I don’t want to set us up for failure. I want to set us up for success. That’s something we all can work on — together. And the way to do that is to unify around a vision. We need to define the horizon we’re aiming for. And then we need to bring the rest of the country with us. … We need to be inclusive. We need to show how our principles and policies are universal and how they apply to everybody. We know that the economy is weak. We know that the world is on fire. We know that the future is uncertain. There’s a lot of frustration and anger out there. And is it justified? It sure is.

But we should not follow the Democrats and play identity politics. Let’s talk to people in ways that unite us and that are unique to America’s founding. That’s what I think people are hungry for. And that really is the essence of the Republican Party — or, more importantly, the essence of the conservative movement. And that is our mission for the next six months.

All told, I am excited. I am optimistic. Why? Because the Left is intellectually exhausted. Their ideas have failed. And we are just getting started. We have all the makings for a mandate from the people to save the American Idea. Now let’s go get it.

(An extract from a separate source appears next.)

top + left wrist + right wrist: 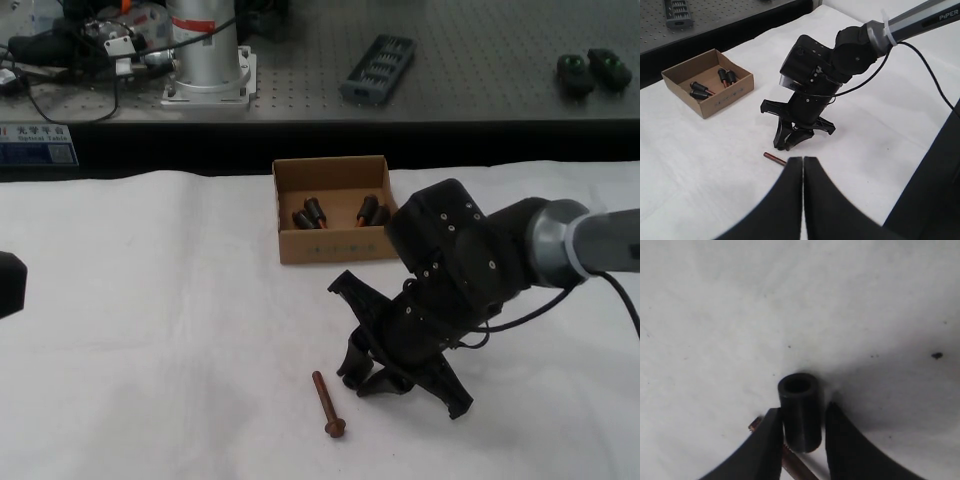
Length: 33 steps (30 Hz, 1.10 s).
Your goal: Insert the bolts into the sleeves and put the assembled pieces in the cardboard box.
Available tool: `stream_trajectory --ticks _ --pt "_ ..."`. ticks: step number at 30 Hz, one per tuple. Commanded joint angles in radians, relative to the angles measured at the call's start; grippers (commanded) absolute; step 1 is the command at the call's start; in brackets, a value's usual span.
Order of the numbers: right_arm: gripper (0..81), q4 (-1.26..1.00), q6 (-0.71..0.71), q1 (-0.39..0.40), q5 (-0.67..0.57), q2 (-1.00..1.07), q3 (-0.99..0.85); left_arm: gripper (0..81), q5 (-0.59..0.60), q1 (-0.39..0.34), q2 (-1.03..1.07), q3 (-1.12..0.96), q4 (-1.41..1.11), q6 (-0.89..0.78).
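Bolts first: I count one loose bolt (pixel 326 402), lying flat on the white cloth (pixel 150 350) nearer to me than the cardboard box (pixel 335 244) and just beside the right gripper (pixel 372 378). I see one sleeve (pixel 800 411), black and hollow. It sits between the right gripper's two fingers, which press in on it from either side, so that pincer is gripping the sleeve low over the cloth. In the right wrist view the bolt's shaft runs close behind the sleeve; I cannot tell whether the two touch.

Inside the box I count four assembled pieces (pixel 367 210), in two pairs, one pair toward each side, all lying on the box floor.

The left gripper (pixel 803 161) has its two fingers pressed together with nothing between them. From its wrist camera I look past them at the bolt and the right arm, with the box farther off.

On the metal bench behind I count one upright metal column (pixel 205 45) and one dark ribbed tray (pixel 378 66).
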Motion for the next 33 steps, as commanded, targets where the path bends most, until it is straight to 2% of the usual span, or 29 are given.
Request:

In other words, we have to recognize that a lot of extravagant over-promising in 2014 has set us up for the disappointment and rage of 2015 and 2016. We need to become realistic about what can be accomplished, and learn to pick our battles in the months ahead; we cannot allow the ideal to be the enemy of the good, because people who demand all or nothing at all usually get the latter. Both Ted Cruz and Marco Rubio have noted that the positive thing about executive overreach is that it can also be undone by sweeping executive order — but then the hard work begins. Then we have to begin to pass legislation, and that’s a messy process, no matter who controls the legislature.

The Left is intellectually bankrupt; all that they have is emotion and the cult of personality. If we can unite, and run on ideas, we can win, and turn the country around.